Ketika salah satu penganut tiga agama itu menguasai Yerusalem, konflik pun terjadi. Dan itu sekali lagi terjadi sepanjang sejarah Yerusalem. Artinya, Yerusalem adalah kota suci yang “ditakdirkan” menjadi ajang konflik tanpa jeda.

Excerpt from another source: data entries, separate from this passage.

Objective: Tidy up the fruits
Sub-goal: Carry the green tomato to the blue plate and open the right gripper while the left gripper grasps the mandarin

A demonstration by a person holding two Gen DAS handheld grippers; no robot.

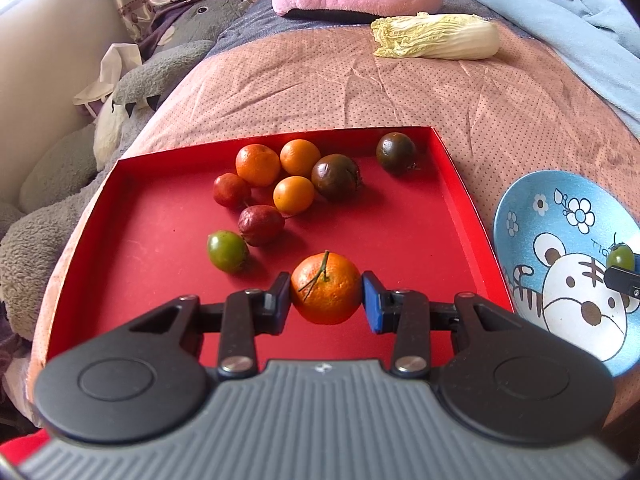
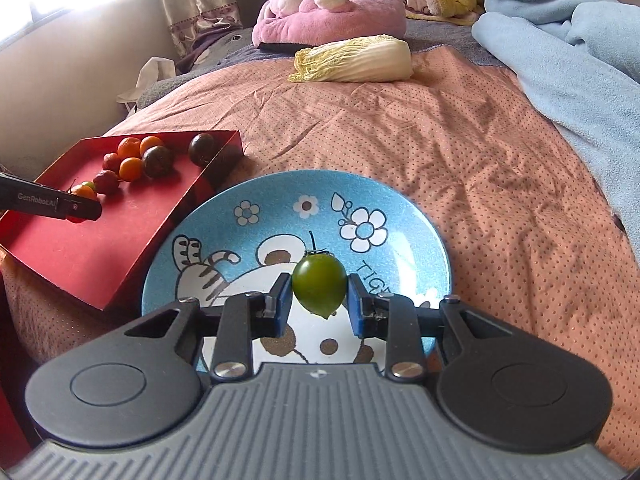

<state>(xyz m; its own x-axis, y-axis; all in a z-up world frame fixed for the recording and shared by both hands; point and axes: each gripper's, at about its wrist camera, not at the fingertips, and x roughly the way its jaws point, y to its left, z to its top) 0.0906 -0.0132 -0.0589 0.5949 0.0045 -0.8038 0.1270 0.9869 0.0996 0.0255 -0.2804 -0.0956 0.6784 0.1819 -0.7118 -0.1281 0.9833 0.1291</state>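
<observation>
My left gripper [image 1: 326,298] is shut on an orange tangerine [image 1: 332,308] with a green stem, over the near part of the red tray [image 1: 400,240]. Further in the tray lie several small fruits: a green tomato [image 1: 226,250], dark red ones [image 1: 260,225], orange ones [image 1: 294,195] and two dark brown ones [image 1: 336,177]. In the right wrist view my right gripper [image 2: 319,300] is shut on a green tomato [image 2: 320,282] with a stem, held above the blue tiger plate [image 2: 400,208]. The plate [image 1: 520,208] sits right of the tray.
Tray and plate rest on a pink dotted bedcover [image 2: 480,160]. A napa cabbage [image 2: 356,60] lies further back. Pink [image 2: 328,12] and grey [image 1: 152,80] plush toys sit behind and to the left, with a blue blanket [image 2: 580,48] on the right.
</observation>
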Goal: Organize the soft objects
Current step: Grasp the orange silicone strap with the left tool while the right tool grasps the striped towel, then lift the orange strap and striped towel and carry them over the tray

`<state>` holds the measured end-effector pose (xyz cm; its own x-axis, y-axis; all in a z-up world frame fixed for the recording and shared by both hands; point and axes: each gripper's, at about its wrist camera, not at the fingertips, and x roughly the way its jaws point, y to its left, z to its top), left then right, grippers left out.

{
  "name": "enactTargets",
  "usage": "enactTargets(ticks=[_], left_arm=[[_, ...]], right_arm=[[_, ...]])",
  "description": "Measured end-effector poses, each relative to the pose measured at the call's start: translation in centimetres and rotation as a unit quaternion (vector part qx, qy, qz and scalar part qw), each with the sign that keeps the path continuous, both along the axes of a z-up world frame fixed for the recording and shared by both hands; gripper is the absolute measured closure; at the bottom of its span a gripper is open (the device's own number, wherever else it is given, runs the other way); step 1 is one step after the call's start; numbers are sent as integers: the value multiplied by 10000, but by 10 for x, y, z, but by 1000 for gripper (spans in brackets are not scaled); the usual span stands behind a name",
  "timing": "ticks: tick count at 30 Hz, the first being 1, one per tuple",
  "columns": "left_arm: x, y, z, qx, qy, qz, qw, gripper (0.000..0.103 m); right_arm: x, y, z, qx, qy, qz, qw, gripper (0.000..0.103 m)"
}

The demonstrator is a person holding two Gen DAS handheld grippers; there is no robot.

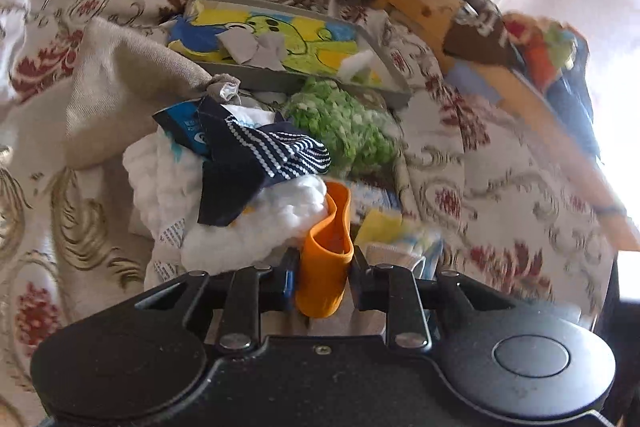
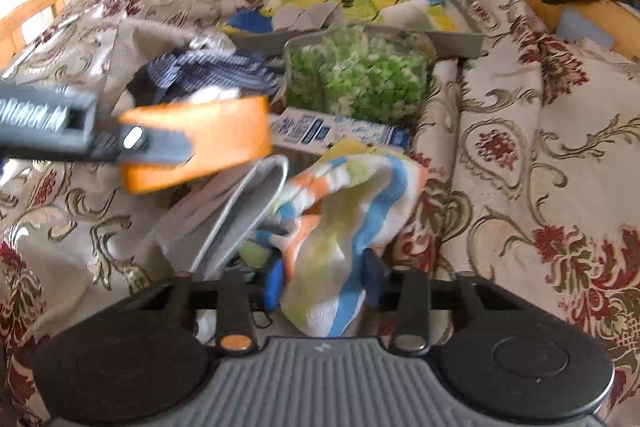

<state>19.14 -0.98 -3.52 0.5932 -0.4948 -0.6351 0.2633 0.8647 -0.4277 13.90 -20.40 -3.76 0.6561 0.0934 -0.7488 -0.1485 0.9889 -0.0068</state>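
Print on blue-white carton too blurred to read. Floral bedspread underneath. Left gripper pinching orange sock; right gripper pinching striped towel.

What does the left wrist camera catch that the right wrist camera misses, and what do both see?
Only the left wrist view shows the fluffy white cloth under the left gripper, shut on an orange piece. Only the right wrist view shows the right gripper shut on a striped towel. Both show the green fluffy item and the grey tray.
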Motion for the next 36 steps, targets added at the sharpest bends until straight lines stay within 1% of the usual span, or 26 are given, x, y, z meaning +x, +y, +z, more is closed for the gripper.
enactTargets(ticks=[3, 5, 11, 13, 14, 15, 18, 19, 20, 21, 23, 27, 29, 31, 35, 36], left_arm=[[-10, 3, 2, 180, -94, -203, 9996, 76], [-16, 5, 3, 301, -120, -331, 9989, 76], [-33, 6, 0, 550, -96, -808, 9952, 76], [-36, 4, -4, 609, -122, -868, 9943, 76], [-37, 3, -5, 629, -123, -856, 9943, 76], [-37, 2, -7, 624, -115, -854, 9943, 76], [-36, 0, -8, 634, -144, -764, 9950, 71], [-35, 0, -8, 608, -144, -713, 9955, 69], [-34, 0, -8, 595, -142, -642, 9961, 67], [-33, -1, -8, 597, -142, -595, 9963, 66], [-32, -2, -8, 615, -166, -512, 9967, 64], [-32, -8, -11, 628, -236, -468, 9967, 61], [-31, -10, -13, 651, -263, -421, 9966, 59], [-29, -10, -14, 582, -240, -317, 9975, 56], [-26, -10, -11, 494, -340, -102, 9981, 49], [-25, -10, -11, 466, -353, -61, 9983, 49]], right_arm=[[-1, -8, 5, 83, -187, -270, 9994, 79], [-1, -15, 8, 153, -325, -416, 9985, 81], [-4, -31, 20, 286, -867, -882, 9919, 82], [-2, -34, 20, 324, -882, -934, 9912, 81], [1, -35, 18, 332, -803, -924, 9919, 80], [3, -35, 17, 336, -735, -930, 9924, 79], [6, -37, 14, 433, -588, -949, 9928, 63], [6, -36, 13, 447, -566, -954, 9928, 61], [6, -36, 12, 463, -549, -947, 9929, 56], [6, -36, 12, 473, -540, -941, 9930, 48], [6, -34, 11, 475, -529, -951, 9929, 42], [12, -37, 7, 580, -393, -1074, 9917, 33], [16, -41, 4, 664, -337, -1177, 9903, 32], [20, -43, 2, 740, -316, -1257, 9888, 29], [25, -39, -1, 744, -357, -1216, 9891, 23], [26, -38, -1, 721, -377, -1196, 9895, 22]])
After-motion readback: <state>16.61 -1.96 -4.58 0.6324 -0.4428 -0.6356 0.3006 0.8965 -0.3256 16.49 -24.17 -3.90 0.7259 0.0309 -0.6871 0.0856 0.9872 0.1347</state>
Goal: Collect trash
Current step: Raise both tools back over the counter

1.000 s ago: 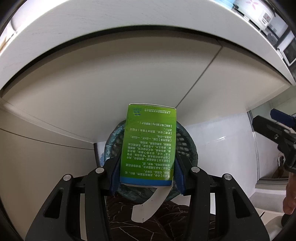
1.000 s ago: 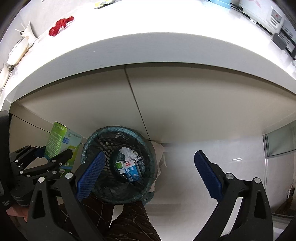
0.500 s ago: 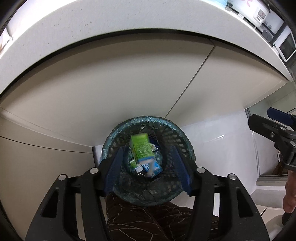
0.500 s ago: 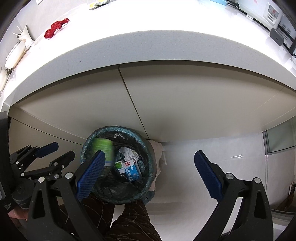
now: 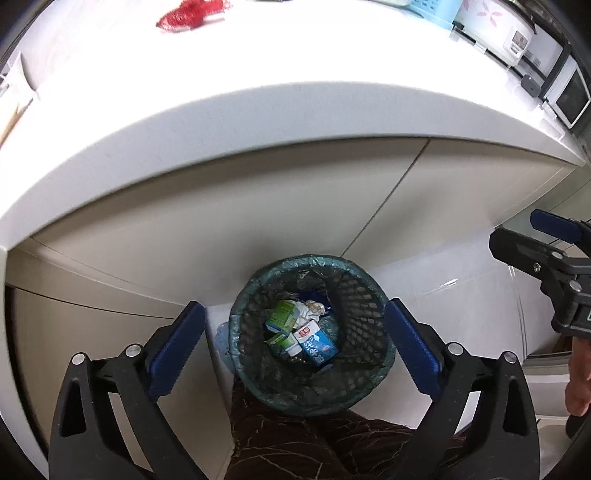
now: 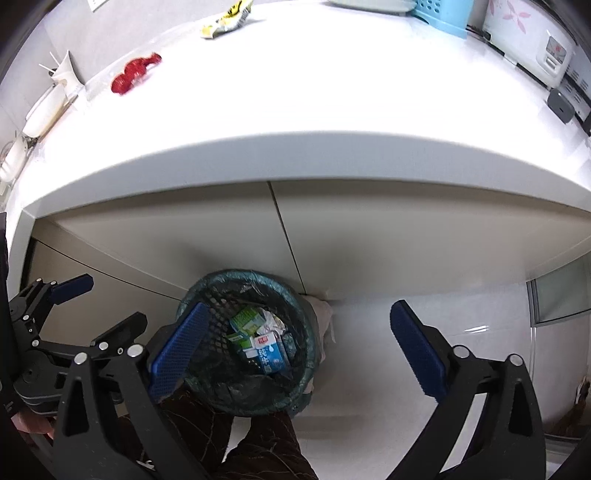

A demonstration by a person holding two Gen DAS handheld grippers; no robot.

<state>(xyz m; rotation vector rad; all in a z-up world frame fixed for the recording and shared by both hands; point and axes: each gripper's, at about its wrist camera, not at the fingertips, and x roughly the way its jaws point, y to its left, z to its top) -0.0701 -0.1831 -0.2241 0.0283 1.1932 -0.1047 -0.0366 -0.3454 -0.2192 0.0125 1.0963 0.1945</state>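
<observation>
My left gripper (image 5: 293, 345) and right gripper (image 6: 295, 347) both gape, holding nothing. Below and between my left fingers, the black mesh wastebasket with teal liner (image 5: 369, 295) holds the green carton (image 5: 282, 315) beside a blue-and-white carton (image 5: 317, 343); other scraps are indistinct. Beyond, a red crumpled wrapper (image 6: 135, 72) lies on the white countertop (image 6: 332, 92).

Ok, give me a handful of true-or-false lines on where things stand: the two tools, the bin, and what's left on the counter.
1. The left tool is open and holds nothing. True.
2. The green box lies inside the bin. True.
3. The right tool is shut on the blue and white carton. False: it is open and empty, and that carton lies in the bin.
4. The counter has no trash left on it. False: a red wrapper and a yellow wrapper lie there.
5. The bin stands on the counter. False: it stands on the floor, in front of the cabinet doors.
</observation>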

Tentu bagi Israel dan warga Yahudi saat ini dan di manapun, “Trump Declaration” akan dicatat sebagai sebuah loncatan strategis dalam kronologi sejarah Yahudi. Namun “Trump Declaration” tak beda jauh dengan “Balfour Declaration (1917)” atau bahkan dengan pembentukan Gerakan Zionis oleh Theodor Hertzel (1860).
Dan ada fakta kasat mata bahwa “Trump Declaration” adalah pentas kedigdayaan. Sebaliknya, protes Palestina, negara di jazirah Arab, dan umat Islam adalah pentas ketidak berdayaan. Tapi toh dunia belum kiamat. Perlawanan itu tak akan padam dan terlalu kuat untuk dipadamkan oleh sebuah deklarasi.
Ratusan, ribuan, jutaan bahkan miliaran warga di dunia akan berteriak lantang “Wahai Presiden AS, kami tidak butuh petarung karena kami memiliki banyak petarung. Kami pun tidak terlalu memerlukan dana, karena kami punya cukup uang. Yang kami perlukan adalah komitmen dan dukungan kebijakan politik”. Jika ada sisi positif dari “Trump Declaration”, maka sebenarnya dia telah sukses menegakkan kesadaran yang selama bertahun-tahun tidur nyenyak, tak peduli.